Recipient Organization
UNIV OF PENNSYLVANIA
(N/A)
PHILADELPHIA,PA 19104
Performing Department
School Of Veterinary Medicine
Non Technical Summary
The purpose of the grant is to determine if very high levels of circulating enzyme can cross the blood brain barrier and provide relief from the clinical signs seen in the brain in cats with a lysosomal storage disease, mannosidosis. Lysosomal storage diseses, of which there are more than 50, with 60% having mental retardation in children, can be treated by administration of the relevant enzyme. However, enzymes do not usually cross the blood brain barrier. Experiments in mice with several diseases has shown that administration of high levels of enzyme have altered the brain diseae. Cats with mannosidosis have progreesive neurological disease requiring euthanasia by 6 months of age. Using liver-directed gene theapy, this project is designed to see if we can affect the brain disease in a large animal model.
Animal Health Component
(N/A)
Research Effort Categories
Basic
(N/A)
Applied
(N/A)
Developmental
(N/A)
Goals / Objectives
For many years, the blood brain barrier has been considered a major obstacle to systemic therapy to reach the central nervous system for lysosomal storage diseases. However, recent data have indicated that high serum levels of beta-glucuronidase can alter the central nervous system lesions and behavioral abnormalities in adult mucopolysaccharidosis VII mice. But the question remains, is this observation limited to mice and to mucopolysaccharidosis VII or will it be true for large animals as models for children and for other lysosomal storage diseases This grant proposal is designed to answer these questions. We have shown improvement in central nervous system neuropathological lesions in mucopolysaccharidosis I and VII dogs with constant high serum levels of alpha-L-iduronidase and beta-glucuronidase, respectively, following neonatal, intravenous retroviral gene therapy. However, because the mucopolysaccharidosis dogs lack clinical signs of the central nervous system lesions, improvement in neurological function in the large animals could not be evaluated. This grant application proposes to test the levels of serum activity associated with transit across the blood brain barrier using somatic (liver-based) gene therapy in cats with alpha-mannosidosis. Alpha-mannosidosis cats have significant, well-documented neurological signs of disease, with death by six months of age if untreated, and well-described neuropathological lesions.
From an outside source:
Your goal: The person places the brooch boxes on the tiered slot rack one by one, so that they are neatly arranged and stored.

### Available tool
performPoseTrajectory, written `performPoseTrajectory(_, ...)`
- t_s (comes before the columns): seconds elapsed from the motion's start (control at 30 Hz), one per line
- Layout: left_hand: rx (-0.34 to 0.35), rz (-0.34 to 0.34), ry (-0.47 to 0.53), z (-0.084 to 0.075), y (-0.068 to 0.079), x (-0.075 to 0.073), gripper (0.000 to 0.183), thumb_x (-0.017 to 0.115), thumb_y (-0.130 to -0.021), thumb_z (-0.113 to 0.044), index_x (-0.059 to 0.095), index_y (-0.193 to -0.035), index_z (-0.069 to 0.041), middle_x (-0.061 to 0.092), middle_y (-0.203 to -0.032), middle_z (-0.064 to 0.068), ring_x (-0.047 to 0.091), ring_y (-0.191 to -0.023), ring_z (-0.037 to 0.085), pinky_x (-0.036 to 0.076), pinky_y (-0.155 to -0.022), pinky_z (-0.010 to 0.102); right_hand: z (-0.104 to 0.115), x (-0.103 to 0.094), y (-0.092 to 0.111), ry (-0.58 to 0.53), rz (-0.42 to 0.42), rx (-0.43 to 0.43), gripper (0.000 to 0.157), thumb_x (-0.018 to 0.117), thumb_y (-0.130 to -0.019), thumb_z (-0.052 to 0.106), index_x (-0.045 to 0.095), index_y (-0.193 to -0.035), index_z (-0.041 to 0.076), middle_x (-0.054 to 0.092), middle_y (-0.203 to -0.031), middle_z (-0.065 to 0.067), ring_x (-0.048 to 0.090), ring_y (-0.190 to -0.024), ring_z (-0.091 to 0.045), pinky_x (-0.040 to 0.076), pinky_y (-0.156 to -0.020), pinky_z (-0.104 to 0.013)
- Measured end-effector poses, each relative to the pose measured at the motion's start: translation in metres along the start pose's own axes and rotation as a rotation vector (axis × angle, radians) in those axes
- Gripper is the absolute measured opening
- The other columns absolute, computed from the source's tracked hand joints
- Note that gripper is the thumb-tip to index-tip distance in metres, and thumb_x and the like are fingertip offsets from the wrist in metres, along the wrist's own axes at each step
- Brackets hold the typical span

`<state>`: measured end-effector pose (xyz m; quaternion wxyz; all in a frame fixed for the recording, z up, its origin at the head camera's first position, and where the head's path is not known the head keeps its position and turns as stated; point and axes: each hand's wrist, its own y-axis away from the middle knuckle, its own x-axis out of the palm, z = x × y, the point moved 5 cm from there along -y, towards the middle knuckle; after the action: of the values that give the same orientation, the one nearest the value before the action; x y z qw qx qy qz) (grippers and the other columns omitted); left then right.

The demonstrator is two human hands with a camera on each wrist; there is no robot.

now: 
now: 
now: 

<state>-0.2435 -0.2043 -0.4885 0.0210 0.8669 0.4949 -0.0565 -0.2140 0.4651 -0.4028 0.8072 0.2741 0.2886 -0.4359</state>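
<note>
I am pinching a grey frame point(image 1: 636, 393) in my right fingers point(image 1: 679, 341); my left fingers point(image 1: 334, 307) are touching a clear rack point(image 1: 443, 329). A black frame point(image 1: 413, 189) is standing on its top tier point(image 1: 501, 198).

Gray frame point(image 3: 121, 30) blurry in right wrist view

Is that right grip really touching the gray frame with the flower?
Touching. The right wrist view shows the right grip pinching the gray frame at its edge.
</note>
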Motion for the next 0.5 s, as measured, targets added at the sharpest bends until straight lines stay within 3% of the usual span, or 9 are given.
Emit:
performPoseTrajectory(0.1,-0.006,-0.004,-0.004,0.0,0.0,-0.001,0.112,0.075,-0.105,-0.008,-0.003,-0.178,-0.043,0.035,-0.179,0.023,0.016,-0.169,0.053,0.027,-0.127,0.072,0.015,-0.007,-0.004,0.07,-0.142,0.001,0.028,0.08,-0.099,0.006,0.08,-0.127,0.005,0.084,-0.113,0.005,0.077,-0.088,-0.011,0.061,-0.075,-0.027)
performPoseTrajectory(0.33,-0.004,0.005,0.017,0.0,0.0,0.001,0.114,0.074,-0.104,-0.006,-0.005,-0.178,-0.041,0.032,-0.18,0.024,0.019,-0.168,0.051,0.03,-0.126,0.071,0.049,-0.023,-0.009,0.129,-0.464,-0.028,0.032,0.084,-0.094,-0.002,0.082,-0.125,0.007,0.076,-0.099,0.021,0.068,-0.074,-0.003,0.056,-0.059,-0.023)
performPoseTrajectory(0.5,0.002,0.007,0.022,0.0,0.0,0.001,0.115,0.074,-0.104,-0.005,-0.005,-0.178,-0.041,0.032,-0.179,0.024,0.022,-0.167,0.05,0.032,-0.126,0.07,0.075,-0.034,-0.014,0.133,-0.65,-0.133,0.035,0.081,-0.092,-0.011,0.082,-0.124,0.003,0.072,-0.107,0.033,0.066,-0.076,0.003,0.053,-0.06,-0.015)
Alpha-mannosidosis cats have also been shown to respond to bone marrow transplantation and direct brain injection of a viral vector so it will be clear if high serum enzyme activity is successful. Thus, we propose to determine if high constant serum alpha-mannosidase activity will cross the blood brain barrier and abrogate the clinical and neuropathological disease. This is an important proof of principle before proposing gene therapy clinical trials to produce high serum enzyme activity in any of the 60% of lysosomal storage diseases with central nervous system lesions found in children.
Project Methods
Specific Aim 1: a) Treat seven alpha-mannosidosis (AMD) kittens intravenously at 3 days of age with high or low doses of the retroviral (RV) vector to produce varied serum activity of lysosomal alpha-mannosisdase (LAMAN). b) Evaluate the clinical progression of the disease by physical examination, electodiagnostic testing, and magnetic resonance imaging in treated cats and compare the results to untreated affected and normal age-matched controls. c) Evaluate the central nervous system (CNS) and hepatic lesions by enzyme and oligosaccharide analysis, histology, immunohistochemisty, and electron microscopy in tissues from treated cats and compare the results to untreated affected and normal age-matched controls. Specific Aim 2: Treat seven 7 week-old AMD kittens with liver-directede intravenous adeno-associated viral (AAV2/8) vector gene therapy, an age more consistent with the diagnosis of lysosomal storage diseases (LSDs) in children, an age more representative of the age at diagnosis of children (post weaning ~1 year in a child), and when there is clearly no question about the blood brain barrier (BBB) permeability, allowing quantitation of the effect of high constant serum activity on CNS function and lesions. Specific Aim 3: Follow those treated cats that show successful CNS therapy long-term to evaluate continued efficacy and any potential side effects of vector-based gene therapy.